Quince años antes, escasos kilómetros al este, la tierras del Protectorado ya hedían a sangre. Las cabilas rifeñas habían iniciado la degollina del ejército desbandado en Annual. El general Silvestre había desaparecido en los primeros momentos. Sus mandos habían muerto o se habían refugiado vergonzosamente en Melilla, abandonando a las tropas. Nadie en la ciudad conocía con exactitud la situación. Un avión fletado por El Liberal fue el primero que sobrevoló el terreno. Espinosa, el reportero que lo tripulaba, registró antes que nadie los blocaos caídos o sitiados y los cadáveres mutilados; la desesperanza y el espanto. Pudo así contar lo que hubieran preferido que callase. El propio Espinosa reveló la magnitud del desastre al alto comisario, Berenguer, cuyas reacciones anotó para sus lectores. “Tal diario se apuntó así una de las primicias más notables de la prensa española”, apunta Julio Albi de la Cuesta.

Este dilema se repite cada día ante cada micrófono o teclado, en redacciones convencionales o para periodistas autónomos.
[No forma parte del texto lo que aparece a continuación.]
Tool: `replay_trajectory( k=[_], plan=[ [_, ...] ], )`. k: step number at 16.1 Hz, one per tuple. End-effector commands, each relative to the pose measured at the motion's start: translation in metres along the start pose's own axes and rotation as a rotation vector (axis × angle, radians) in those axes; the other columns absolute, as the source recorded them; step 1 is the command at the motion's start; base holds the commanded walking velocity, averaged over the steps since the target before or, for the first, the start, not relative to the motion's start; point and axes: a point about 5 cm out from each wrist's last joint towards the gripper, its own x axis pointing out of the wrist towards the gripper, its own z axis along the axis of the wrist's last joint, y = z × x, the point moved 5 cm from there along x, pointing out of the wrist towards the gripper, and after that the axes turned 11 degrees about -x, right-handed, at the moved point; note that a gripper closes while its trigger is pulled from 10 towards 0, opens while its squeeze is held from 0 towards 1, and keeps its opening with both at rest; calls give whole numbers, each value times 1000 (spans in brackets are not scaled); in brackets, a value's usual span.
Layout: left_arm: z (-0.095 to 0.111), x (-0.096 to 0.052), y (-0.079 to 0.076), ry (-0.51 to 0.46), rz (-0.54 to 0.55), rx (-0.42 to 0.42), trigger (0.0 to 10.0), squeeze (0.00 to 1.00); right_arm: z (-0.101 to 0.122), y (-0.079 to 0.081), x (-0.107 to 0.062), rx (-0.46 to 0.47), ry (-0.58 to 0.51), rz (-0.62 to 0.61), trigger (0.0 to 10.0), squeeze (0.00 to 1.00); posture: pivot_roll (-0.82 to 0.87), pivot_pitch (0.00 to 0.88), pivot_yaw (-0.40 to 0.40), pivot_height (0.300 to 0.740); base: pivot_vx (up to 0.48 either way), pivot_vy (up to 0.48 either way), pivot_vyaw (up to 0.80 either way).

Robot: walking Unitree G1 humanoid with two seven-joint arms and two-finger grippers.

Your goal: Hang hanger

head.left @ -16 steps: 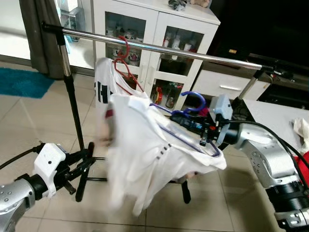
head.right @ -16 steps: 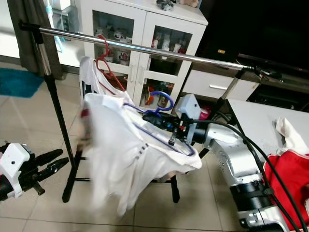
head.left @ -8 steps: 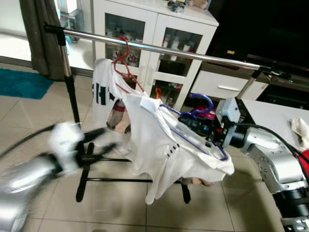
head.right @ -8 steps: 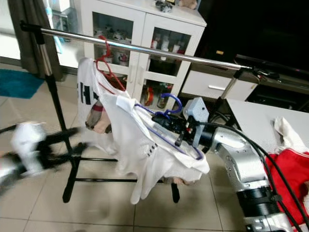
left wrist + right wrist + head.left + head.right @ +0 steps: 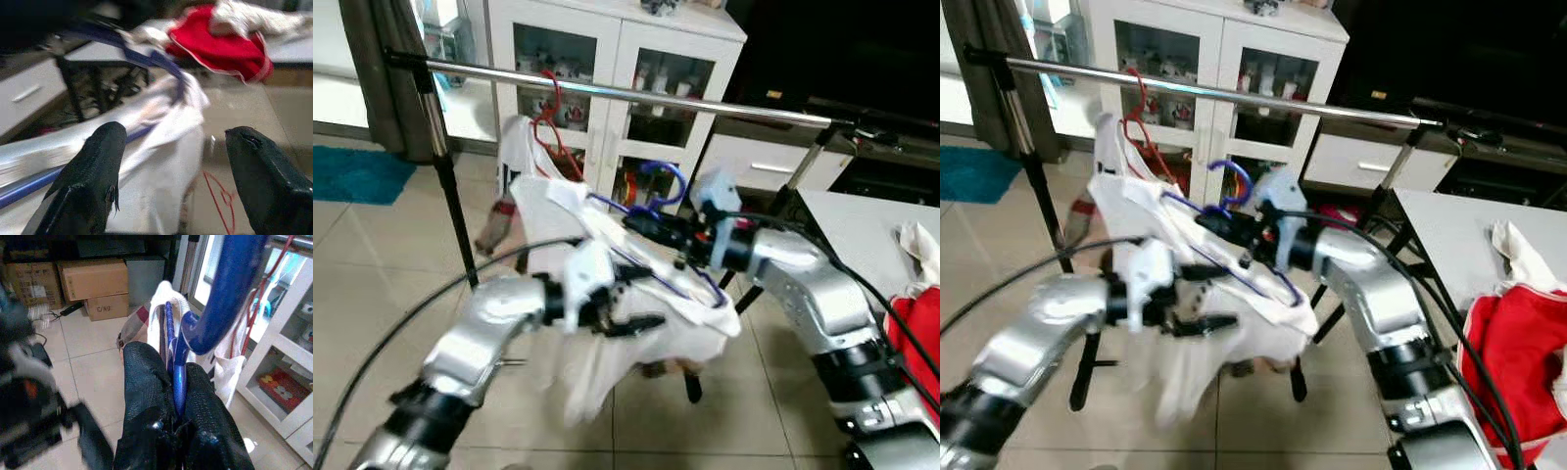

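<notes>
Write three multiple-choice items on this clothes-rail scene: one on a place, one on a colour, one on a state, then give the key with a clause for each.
1. Where does the red hanger sit?
A. Hooked on the metal rail
B. Lying on the floor
C. In the left gripper

2. What colour is the hanger held by the right gripper?
A. Green
B. Blue
C. Yellow

3. How does the left gripper stand?
A. Shut on the rail
B. Shut on the red cloth
C. Open, by the white shirt

Key: 1 A, its hook curls over the rail in the head views. 2 B, the blue hanger is pinched between the black fingers in the right wrist view. 3 C, the left wrist view shows a wide gap between its fingers, with the shirt beyond.
</notes>
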Motion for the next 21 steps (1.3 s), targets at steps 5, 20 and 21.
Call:
replay_trajectory(
  k=[5, 20, 21],
  plan=[
    [0, 24, -14, 22, -122, 66, 10000, 0, 10, -2, 8, 9, -16, -15, 10000, 0, -113, 0, -96, 740, 0, 0, 0],
    [0, 24, -14, 22, -122, 66, 10000, 0, 10, -2, 8, 9, -16, -15, 10000, 0, -113, 0, -96, 740, 0, 0, 0],
    [-3, 35, -3, 15, -71, 138, 0, 0, 19, -1, 10, 30, -46, -13, 10000, 0, -144, 0, -97, 740, 0, 0, 0]
  ],
)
No suelen ser grandes acontecimientos, claro, sino diminutas noticias sobre equipos de fútbol, asociaciones de vecinos o concejalías; no sobre generales, sino sobre modestos políticos, empresarios y cualquier ciudadano. El periodista elige cómo contar sus historias, qué papel desempeñar y con qué decencia. A qué avión subirse, en resumen. Necesitando Espinosas, proliferan los Bolines. Vivimos en tiempo de dragones.